## To do
Print the listing as it stands, omitting all images.
[[ Exercise data open ]]
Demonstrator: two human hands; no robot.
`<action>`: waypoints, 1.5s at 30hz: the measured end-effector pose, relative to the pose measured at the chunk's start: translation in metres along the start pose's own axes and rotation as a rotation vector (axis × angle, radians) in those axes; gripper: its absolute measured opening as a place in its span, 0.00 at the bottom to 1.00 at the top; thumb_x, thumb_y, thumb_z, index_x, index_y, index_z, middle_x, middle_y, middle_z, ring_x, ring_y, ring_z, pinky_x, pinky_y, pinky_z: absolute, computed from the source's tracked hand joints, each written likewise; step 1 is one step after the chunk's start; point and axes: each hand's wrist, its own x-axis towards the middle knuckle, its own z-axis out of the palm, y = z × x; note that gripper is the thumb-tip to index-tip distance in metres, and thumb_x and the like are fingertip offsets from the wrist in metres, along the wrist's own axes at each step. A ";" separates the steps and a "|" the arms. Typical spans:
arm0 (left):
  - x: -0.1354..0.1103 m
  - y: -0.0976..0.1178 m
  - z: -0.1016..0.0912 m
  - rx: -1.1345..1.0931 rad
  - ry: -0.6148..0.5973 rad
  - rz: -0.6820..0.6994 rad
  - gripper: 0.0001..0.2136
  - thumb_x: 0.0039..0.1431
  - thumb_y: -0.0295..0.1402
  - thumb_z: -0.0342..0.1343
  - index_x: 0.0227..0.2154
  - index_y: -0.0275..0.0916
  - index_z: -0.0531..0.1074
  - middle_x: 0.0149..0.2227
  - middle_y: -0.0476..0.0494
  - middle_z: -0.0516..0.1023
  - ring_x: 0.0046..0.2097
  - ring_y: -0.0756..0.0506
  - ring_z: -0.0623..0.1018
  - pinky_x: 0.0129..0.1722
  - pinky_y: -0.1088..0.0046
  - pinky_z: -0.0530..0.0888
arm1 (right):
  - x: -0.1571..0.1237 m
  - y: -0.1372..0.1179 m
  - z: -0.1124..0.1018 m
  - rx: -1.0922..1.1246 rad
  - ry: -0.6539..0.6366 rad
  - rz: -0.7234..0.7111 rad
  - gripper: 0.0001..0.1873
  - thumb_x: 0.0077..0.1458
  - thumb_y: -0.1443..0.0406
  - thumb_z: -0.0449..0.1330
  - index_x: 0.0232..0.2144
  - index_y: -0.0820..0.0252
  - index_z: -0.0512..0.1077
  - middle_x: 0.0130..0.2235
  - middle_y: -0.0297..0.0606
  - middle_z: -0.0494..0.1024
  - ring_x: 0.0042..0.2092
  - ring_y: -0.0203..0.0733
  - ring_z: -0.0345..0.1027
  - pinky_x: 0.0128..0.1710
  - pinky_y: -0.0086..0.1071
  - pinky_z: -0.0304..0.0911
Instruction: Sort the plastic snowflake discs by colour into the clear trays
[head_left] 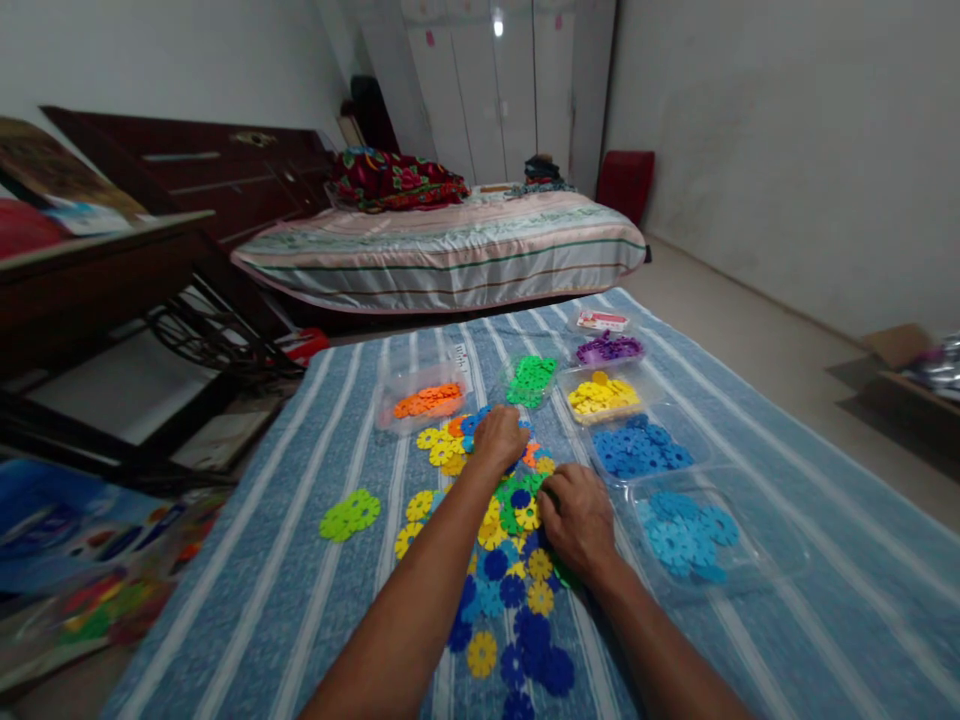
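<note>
A loose pile of flower-shaped plastic discs in yellow, blue, green and orange lies on a blue striped cloth. My left hand rests on the far part of the pile with fingers curled; what it holds is hidden. My right hand presses down on the pile's right side, fingers bent around green and yellow discs. Clear trays hold sorted discs: orange, green, purple, yellow, dark blue and light blue.
A few lime-green discs lie apart at the left. Beyond the cloth stands a bed with a red blanket. A dark wooden table is at the left, a cardboard box on the floor at the right.
</note>
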 end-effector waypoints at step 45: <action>-0.055 -0.032 -0.009 -0.003 -0.071 0.035 0.11 0.56 0.35 0.60 0.42 0.43 0.77 0.45 0.43 0.78 0.48 0.42 0.77 0.45 0.71 0.70 | -0.001 0.008 0.005 -0.008 -0.008 -0.034 0.10 0.59 0.65 0.56 0.27 0.57 0.73 0.33 0.37 0.71 0.40 0.43 0.62 0.42 0.36 0.53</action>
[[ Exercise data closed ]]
## Result for this exercise
Demonstrator: two human hands; no robot.
`<action>`: waypoints, 1.5s at 30hz: the measured end-effector pose, relative to the pose measured at the chunk's start: translation in metres along the start pose's own axes and rotation as a rotation vector (axis × angle, radians) in those axes; gripper: its absolute measured opening as a place in its span, 0.00 at the bottom to 1.00 at the top; thumb_x, thumb_y, thumb_z, index_x, index_y, index_z, middle_x, middle_y, middle_z, ring_x, ring_y, ring_z, pinky_x, pinky_y, pinky_z: absolute, computed from the source's tracked hand joints, each written likewise; step 1 is one step after the chunk's start; point and axes: each hand's wrist, its own x-axis towards the middle knuckle, its own z-axis out of the palm, y = z × x; note that gripper is the thumb-tip to index-tip distance in metres, and thumb_x and the like are fingertip offsets from the wrist in metres, along the wrist's own axes at each step. A ";" separates the steps and a "|" the arms. Typical spans:
arm0 (left):
  - x: -0.1354..0.1103 m
  - y: -0.0976..0.1178 m
  - z: -0.1016..0.0912 m
  - rx: -1.1345..1.0931 rad
  - ry: -0.6148..0.5973 rad
  - rz: -0.6820..0.6994 rad
  - gripper: 0.0001..0.2136
  - thumb_x: 0.0039..0.1431
  - thumb_y: -0.0295..0.1402
  - thumb_z: -0.0342..0.1343
  - index_x: 0.0227..0.2154
  - index_y: -0.0275..0.0916
  - index_z: -0.0531..0.1074
  - middle_x: 0.0149..0.2227
  - middle_y: -0.0476..0.0494
  - middle_z: -0.0516..0.1023
  - ring_x: 0.0046..0.2097
  - ring_y: -0.0756..0.0506
  - ring_z: -0.0623..0.1018
  - pinky_x: 0.0129..0.1722
  - pinky_y: -0.1088..0.0046
  - pinky_z: -0.0530..0.0888
arm1 (right):
  - x: -0.1571..0.1237 m
  - y: -0.1372..0.1179 m
  - z: -0.1124..0.1018 m
  - rx: -1.0922..1.1246 rad
  - ry: -0.6539..0.6366 rad
  - rz: -0.7234..0.7111 rad
  - gripper: 0.0001..0.1873
  - thumb_x: 0.0077..0.1458
  - thumb_y: -0.1443..0.0406
  - thumb_z: -0.0449..0.1330
  - index_x: 0.0232..0.2144
  - index_y: -0.0820..0.0252
  - index_z: -0.0512..0.1077
  - middle_x: 0.0130..0.2235
  - middle_y: -0.0297..0.0606
  - middle_z: -0.0494..0.1024
  - ring_x: 0.0042..0.2092
  - ring_y: -0.0203..0.0733
  - ring_z: -0.0345..0.1027
  - pinky_x: 0.0128..0.1710
  - pinky_y: -0.0086..0.1071
  - pinky_z: -0.0304..0.0911
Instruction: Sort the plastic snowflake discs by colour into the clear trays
[head_left] 
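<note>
A loose pile of flower-shaped plastic discs in yellow, blue, green and orange lies on a blue striped cloth. My left hand rests on the far part of the pile with fingers curled; what it holds is hidden. My right hand presses down on the pile's right side, fingers bent around green and yellow discs. Clear trays hold sorted discs: orange, green, purple, yellow, dark blue and light blue.
A few lime-green discs lie apart at the left. Beyond the cloth stands a bed with a red blanket. A dark wooden table is at the left, a cardboard box on the floor at the right.
</note>
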 end-effector waypoints at step 45: <action>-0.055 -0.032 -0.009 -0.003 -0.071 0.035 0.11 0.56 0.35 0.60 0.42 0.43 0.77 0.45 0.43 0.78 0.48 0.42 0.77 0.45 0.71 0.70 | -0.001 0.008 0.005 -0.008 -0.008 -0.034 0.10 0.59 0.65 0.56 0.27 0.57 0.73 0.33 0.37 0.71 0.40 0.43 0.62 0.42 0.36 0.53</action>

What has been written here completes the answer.